## TO DO
Look for the word "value" in the entries below, then copy every line that has it.

## TASK INPUTS

================

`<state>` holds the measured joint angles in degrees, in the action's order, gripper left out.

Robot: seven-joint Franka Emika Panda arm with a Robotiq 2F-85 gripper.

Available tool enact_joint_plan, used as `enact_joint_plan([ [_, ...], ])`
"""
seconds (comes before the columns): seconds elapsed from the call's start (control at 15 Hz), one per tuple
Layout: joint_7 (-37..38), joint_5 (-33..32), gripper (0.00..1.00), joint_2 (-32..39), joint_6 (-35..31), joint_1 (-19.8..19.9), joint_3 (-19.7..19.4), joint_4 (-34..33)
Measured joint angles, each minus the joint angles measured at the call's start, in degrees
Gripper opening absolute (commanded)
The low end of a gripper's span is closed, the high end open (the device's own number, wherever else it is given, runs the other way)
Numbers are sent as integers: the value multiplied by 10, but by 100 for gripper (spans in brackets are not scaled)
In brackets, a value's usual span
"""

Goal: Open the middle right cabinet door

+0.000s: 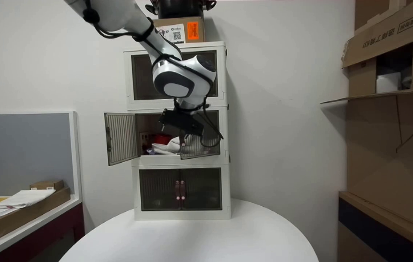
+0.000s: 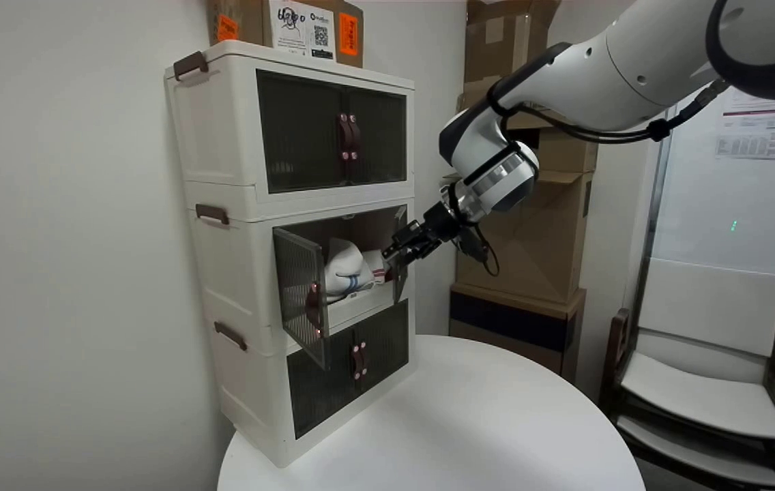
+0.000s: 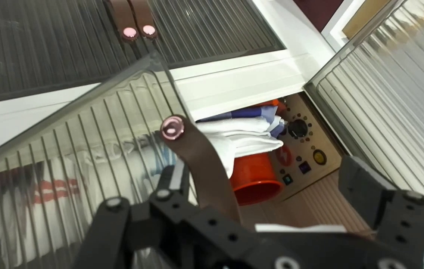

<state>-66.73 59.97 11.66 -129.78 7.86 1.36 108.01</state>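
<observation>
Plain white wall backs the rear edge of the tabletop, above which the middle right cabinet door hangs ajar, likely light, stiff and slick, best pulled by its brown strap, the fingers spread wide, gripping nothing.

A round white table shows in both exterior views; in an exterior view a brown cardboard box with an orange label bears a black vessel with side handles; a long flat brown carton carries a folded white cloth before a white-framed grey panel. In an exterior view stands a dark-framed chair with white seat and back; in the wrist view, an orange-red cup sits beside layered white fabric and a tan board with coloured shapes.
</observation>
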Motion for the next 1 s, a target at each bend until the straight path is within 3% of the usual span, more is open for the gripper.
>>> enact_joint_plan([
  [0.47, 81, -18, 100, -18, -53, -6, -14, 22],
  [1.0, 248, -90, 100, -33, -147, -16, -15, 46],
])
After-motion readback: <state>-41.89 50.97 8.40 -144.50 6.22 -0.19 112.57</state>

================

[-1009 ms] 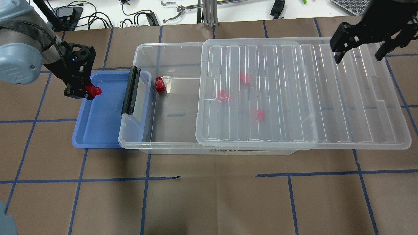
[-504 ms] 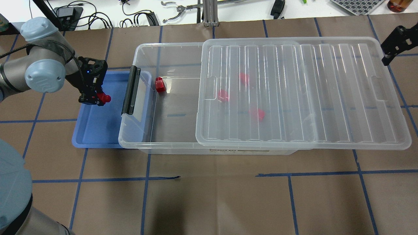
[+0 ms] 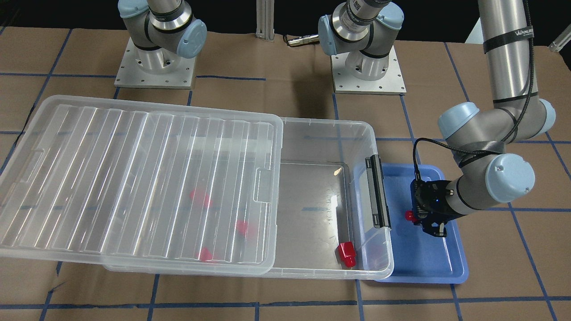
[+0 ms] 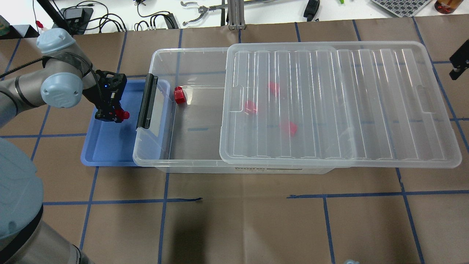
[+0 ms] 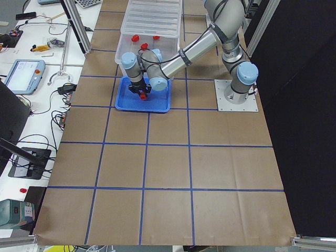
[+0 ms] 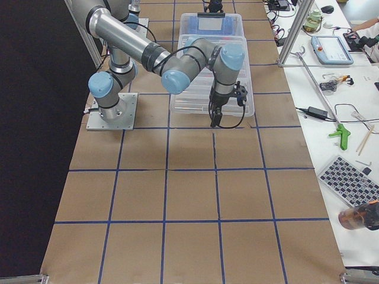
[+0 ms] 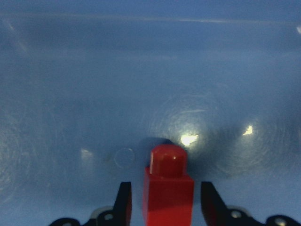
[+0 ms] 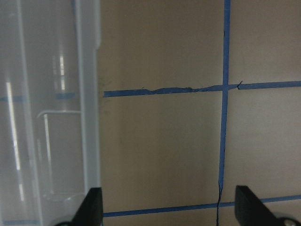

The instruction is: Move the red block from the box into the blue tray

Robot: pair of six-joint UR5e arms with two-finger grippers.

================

## YOUR SOLUTION
Numbers are sent as integers: the value multiplied by 10, but by 100 for gripper (spans in brackets are not scaled)
In brackets, a value's usual span

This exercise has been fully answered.